- WORK INSTRUCTION:
Output only the lines of the entries that follow, starting at the one with "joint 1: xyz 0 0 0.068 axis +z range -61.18" and running down to the one with "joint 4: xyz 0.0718", both included and unchanged.

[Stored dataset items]
*****
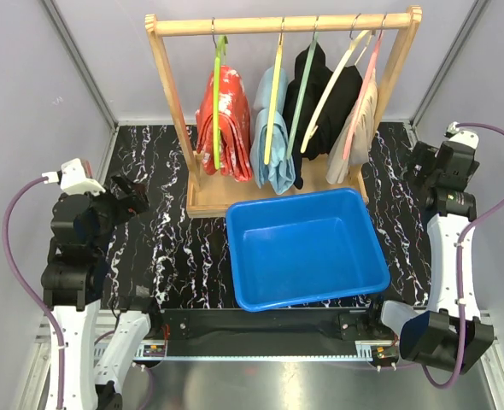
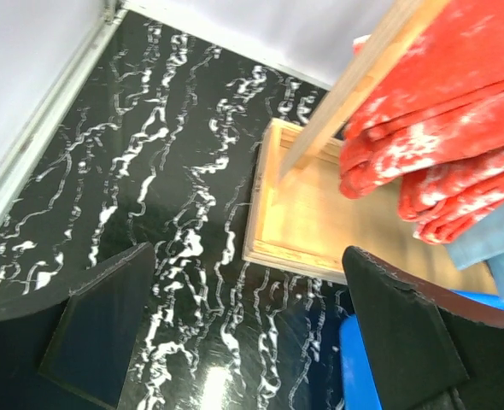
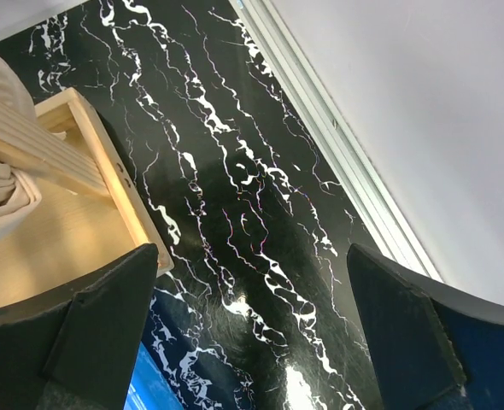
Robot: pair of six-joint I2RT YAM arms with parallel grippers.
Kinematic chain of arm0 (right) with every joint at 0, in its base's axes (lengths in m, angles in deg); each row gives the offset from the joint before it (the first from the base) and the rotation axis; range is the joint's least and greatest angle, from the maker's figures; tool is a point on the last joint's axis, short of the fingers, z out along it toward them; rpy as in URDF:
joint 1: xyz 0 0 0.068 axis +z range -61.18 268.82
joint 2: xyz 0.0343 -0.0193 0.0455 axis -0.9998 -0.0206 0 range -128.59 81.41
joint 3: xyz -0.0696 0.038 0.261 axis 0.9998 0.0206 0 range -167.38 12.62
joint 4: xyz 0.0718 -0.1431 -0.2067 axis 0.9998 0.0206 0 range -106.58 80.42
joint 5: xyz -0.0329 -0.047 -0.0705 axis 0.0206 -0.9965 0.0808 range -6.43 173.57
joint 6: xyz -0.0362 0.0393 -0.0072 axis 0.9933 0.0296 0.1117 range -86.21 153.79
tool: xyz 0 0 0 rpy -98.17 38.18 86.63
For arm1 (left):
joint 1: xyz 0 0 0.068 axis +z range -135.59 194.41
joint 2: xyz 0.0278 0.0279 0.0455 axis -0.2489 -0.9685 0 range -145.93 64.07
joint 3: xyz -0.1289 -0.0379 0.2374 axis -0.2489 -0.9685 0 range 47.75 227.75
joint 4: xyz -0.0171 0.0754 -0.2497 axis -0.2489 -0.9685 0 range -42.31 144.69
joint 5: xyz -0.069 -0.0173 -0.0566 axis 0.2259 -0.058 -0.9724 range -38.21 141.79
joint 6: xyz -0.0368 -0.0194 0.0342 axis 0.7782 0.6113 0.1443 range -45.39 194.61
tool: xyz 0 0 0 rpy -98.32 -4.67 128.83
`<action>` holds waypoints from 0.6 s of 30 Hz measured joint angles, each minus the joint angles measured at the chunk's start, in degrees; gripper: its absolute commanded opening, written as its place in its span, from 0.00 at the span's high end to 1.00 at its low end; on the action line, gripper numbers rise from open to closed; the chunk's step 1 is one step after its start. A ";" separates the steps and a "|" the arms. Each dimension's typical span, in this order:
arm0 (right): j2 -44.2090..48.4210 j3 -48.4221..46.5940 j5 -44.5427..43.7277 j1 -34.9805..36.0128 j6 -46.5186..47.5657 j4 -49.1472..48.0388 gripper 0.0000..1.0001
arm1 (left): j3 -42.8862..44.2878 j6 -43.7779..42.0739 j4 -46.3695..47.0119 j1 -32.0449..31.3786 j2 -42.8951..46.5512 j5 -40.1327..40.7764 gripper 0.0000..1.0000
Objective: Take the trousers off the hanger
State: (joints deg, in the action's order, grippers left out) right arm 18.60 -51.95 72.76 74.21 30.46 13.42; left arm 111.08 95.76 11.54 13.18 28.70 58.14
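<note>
The five trousers hang draped over hangers point(image 1: 274, 94) on the rail of the wooden rack point(image 1: 282, 24), at the far side of the surface point(image 1: 149, 188) behind the blue bin point(image 1: 303, 248). From the left they are the red pair point(image 1: 225, 124), light blue pair point(image 1: 273, 141), first black pair point(image 1: 307, 102), second black pair point(image 1: 342, 98) and beige pair point(image 1: 360, 128). Each pair's long axis is vertical, with the lower ends pointing at the rack base. The left fingers point(image 2: 98, 329) and right fingers point(image 3: 406, 333) stand wide apart and empty, well apart from the rack. Hazards: neighbouring pairs touch, so one grasp may pinch two cloths. A sideways pull may unhook a hanger or tip the rack.
</note>
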 measured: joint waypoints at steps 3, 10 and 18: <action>0.57 -0.72 1.20 0.00 1.31 0.61 0.00 | 2.25 1.27 -0.48 0.00 -0.09 -1.64 0.01; 6.69 -0.85 20.20 -0.02 15.41 3.91 0.00 | 13.40 7.02 0.92 0.00 -8.28 -10.40 0.01; 9.79 -0.85 33.70 0.04 23.17 10.67 0.00 | 27.91 13.68 1.46 -2.86 -24.92 -19.67 0.03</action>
State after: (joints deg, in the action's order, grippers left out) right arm 28.40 -52.81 106.46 74.25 53.63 24.09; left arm 138.99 109.44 13.00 10.32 3.78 38.47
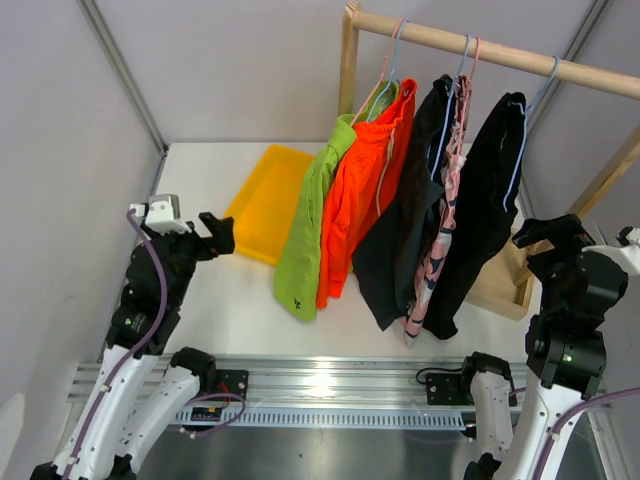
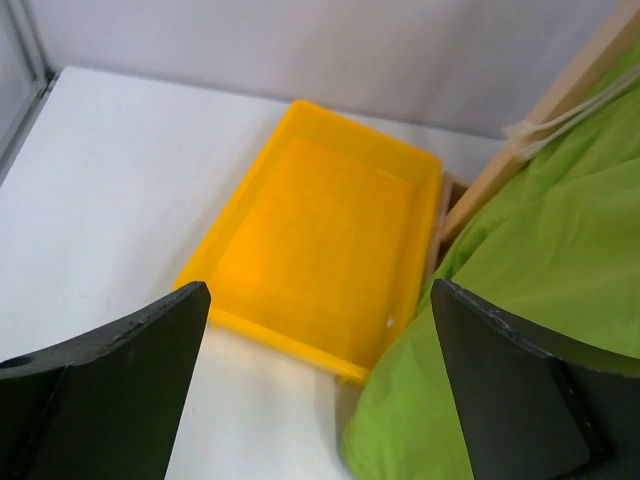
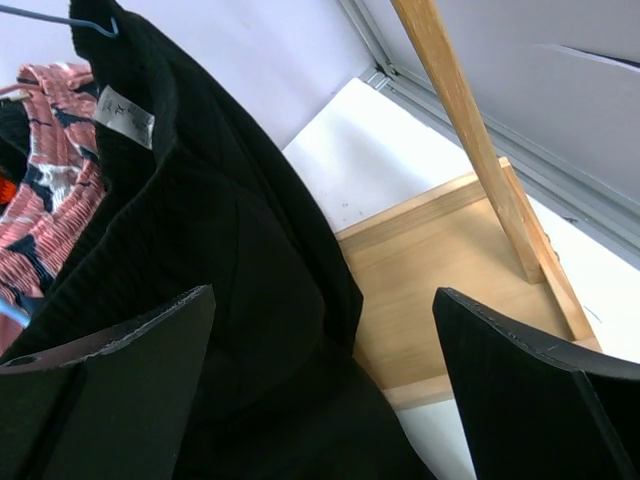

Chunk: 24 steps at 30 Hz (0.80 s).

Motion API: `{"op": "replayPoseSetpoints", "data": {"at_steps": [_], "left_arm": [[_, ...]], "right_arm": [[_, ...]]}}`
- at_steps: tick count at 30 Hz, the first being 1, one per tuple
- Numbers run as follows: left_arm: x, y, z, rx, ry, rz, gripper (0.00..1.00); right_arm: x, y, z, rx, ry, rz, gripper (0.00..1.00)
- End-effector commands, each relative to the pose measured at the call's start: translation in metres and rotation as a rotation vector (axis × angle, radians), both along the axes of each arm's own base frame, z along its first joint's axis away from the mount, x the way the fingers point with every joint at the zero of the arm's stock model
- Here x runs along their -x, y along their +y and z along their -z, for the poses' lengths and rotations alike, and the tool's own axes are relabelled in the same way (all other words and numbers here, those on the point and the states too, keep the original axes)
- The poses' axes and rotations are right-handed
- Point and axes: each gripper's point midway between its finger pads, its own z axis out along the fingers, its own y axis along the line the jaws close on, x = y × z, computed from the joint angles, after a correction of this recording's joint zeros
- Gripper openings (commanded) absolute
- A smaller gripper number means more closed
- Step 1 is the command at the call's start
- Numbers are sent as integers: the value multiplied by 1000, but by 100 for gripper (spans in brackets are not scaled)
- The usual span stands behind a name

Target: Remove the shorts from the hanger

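Left gripper (image 1: 214,233): wide open, empty, near left edge.
Right gripper (image 1: 548,238): gaping, empty.
Lime green fabric shorts (image 1: 303,235): best bet, pinch waistband, slide off gently.

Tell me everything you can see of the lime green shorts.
The lime green shorts hang leftmost from the wooden rail. The fabric looks soft and matte, draped in long folds, with a small dark mark near the bottom hem and a pale drawstring at the waist. The orange shorts press against one side. They hide a corner of the yellow tray behind them. Whether the hem touches the table is unclear.
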Motion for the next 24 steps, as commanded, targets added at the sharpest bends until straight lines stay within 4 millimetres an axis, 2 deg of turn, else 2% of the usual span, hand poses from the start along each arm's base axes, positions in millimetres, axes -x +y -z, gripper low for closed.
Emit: {"op": "replayPoseSetpoints", "data": {"at_steps": [1, 3, 5, 7, 8, 10, 11, 14, 18, 20, 22, 24], "left_arm": [[-7, 14, 13, -71, 90, -75, 99], [-8, 19, 16, -85, 112, -101, 99], [-6, 26, 17, -88, 122, -139, 99], [-5, 23, 17, -84, 106, -123, 99], [-3, 20, 15, -86, 95, -97, 99], [-2, 18, 13, -84, 82, -81, 99], [-2, 16, 14, -81, 84, -72, 99], [-3, 14, 15, -84, 91, -61, 99], [-3, 13, 14, -83, 91, -55, 99], [-2, 12, 13, -81, 84, -47, 99], [-1, 11, 11, -77, 75, -40, 99], [-1, 10, 11, -77, 75, -38, 99]], "right_arm": [[13, 4, -16, 35, -28, -9, 99], [18, 1, -24, 33, -46, 20, 99], [25, 5, -49, 54, -124, 12, 100], [33, 11, -70, 86, -200, -10, 99], [38, 16, -92, 112, -262, -26, 99], [39, 18, -113, 138, -306, -38, 99], [46, 22, -135, 159, -357, -46, 99], [43, 26, -167, 175, -400, -75, 98], [24, 32, -187, 169, -416, -135, 96], [11, 33, -191, 166, -420, -162, 95], [-1, 33, -190, 148, -412, -186, 94], [-24, 31, -186, 126, -380, -214, 91]]}}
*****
- RESPONSE TO THE EXERCISE:
joint 1: xyz 0 0 0.068 axis +z range -61.18 268.82
joint 2: xyz 0.0343 -0.0193 0.0455 axis -0.9998 -0.0206 0 range -128.59 81.41
joint 3: xyz -0.0696 0.038 0.261 axis 0.9998 0.0206 0 range -167.38 12.62
joint 4: xyz 0.0718 -0.1431 -0.2067 axis 0.9998 0.0206 0 range -106.58 80.42

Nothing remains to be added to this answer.